Ava fell into septic shock and ended up in the Pediatric Intensive Care Unit for three days toward the end of summer 2018. She stayed in the hospital for over a month, due to having virtually no immune system and tremendous pain. Ava was so weak that she relied on TPN—total parenteral nutrition delivered intravenously—to address her weight loss and inability to eat. She was also on High Flow Oxygen and had to learn to walk again. Ava was prescribed heavy steroids which caused “moon face,” a common side effect of the medication. But Ava credits her Connecticut Children’s family for bringing her through this difficult time: “No matter what was happening with me, they always figured it out.”

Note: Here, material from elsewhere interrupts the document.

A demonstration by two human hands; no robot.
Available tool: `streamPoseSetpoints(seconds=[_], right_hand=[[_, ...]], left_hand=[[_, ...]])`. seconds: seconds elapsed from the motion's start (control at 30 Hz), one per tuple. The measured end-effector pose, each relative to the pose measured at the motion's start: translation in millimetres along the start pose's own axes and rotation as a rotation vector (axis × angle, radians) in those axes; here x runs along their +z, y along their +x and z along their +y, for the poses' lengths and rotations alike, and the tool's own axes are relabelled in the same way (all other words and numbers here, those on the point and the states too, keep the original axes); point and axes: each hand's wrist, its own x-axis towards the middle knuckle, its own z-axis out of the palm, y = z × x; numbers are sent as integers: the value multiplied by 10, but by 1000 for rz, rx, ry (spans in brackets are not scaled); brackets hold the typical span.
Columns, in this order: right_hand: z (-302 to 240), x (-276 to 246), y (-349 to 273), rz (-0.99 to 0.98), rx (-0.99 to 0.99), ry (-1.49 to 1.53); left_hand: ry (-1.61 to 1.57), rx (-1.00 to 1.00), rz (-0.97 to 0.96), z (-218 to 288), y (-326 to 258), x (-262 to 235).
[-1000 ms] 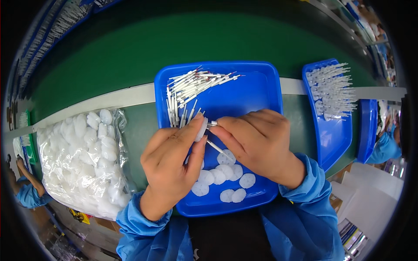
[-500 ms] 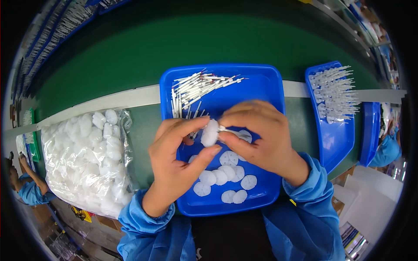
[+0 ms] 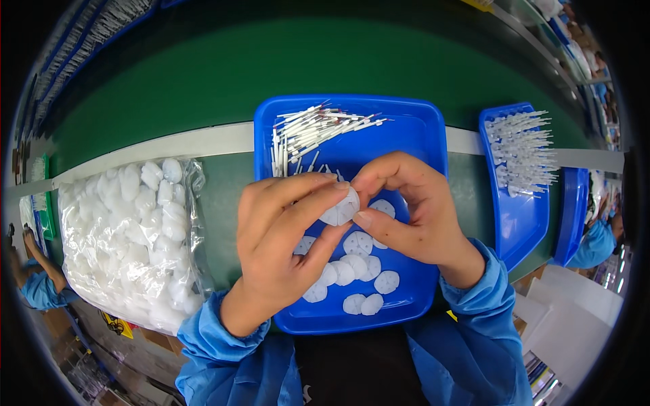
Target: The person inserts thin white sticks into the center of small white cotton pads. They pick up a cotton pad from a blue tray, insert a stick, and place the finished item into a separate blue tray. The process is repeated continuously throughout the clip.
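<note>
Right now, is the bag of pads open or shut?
Cannot tell: the bag lies flat, stuffed with white pads, but its mouth is not clearly visible.

one head-worn fisheye view, looking steeply down from just above the left hand (image 3: pixel 284 237) and right hand (image 3: pixel 413 216), very near them. it faces forward over the blue tray (image 3: pixel 413 122) beneath the hands, toward the green belt (image 3: pixel 203 74) beyond them. edges bend near the rim.
</note>
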Motion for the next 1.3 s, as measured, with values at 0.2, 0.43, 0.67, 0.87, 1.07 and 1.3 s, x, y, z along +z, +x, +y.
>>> streamPoseSetpoints(seconds=[0.2, 0.43, 0.67, 0.87, 1.07, 1.3], right_hand=[[-70, -44, 0, -8, 101, 53], [-77, -42, 3, -12, 101, -20], [-79, -346, 23, 2, -201, -772], [135, -370, 478, 24, -424, -1444], [-145, -306, 410, -68, -191, -1223], [-102, -104, 59, 77, -78, 81]], left_hand=[[-42, 35, -50, -51, -8, -7], [-31, 41, -66, -46, -27, -1], [-290, -140, -78, -66, -32, -79], [-586, -393, -34, -33, -63, -73], [-549, -391, -68, -121, -75, -138], [-604, -465, -25, -56, -58, -39]])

Eventually, Ava progressed to maintenance chemotherapy. It left her with no energy or interest in seeing her friends outside the hospital. But after several months of maintenance, Ava recalls, “There wasn’t anything bad in my spinal fluid and my labs started to look good.” In April 2020, Dr. Frederick delivered the news that Ava and her family had been hoping to hear for two-and-a-half years: Ava had come through a challenging treatment course, and her treatment was complete.
A Return to Normal
Ava didn’t know how to feel when she heard the news. While she was hopeful, there was hesitation about how to transition back into a life and be a ‘normal’ teen again. After spending so much time in her second home with her Clinic Family, she couldn’t imagine only going in monthly for bloodwork to confirm that she is still healthy.
Ava’s voice fills with warmth as she explains, “You get so tight because they save your life—they give you comfort and knowledge. They are family.” Now, when Ava arrives for her monthly check up, she and her caregivers spend 15 minutes catching up on life before they even start their medical talk. “Amanda, my APRN,” says Ava, “is like my second mother.”
While much of the world looks back at 2020 and keeps count of the events cancelled and the trips not taken, Ava has a different perspective: “Summer 2020 has been the best four months of my life!” She is eating healthy, has rebuilt her strength and once again has the energy to hang out with her friends. She’s even back to bantering with her brothers, Jake and Jed. “They were so careful with me when I was sick,” says Ava with a knowing smile, “It’s kind of nice to be able to fight with them again.”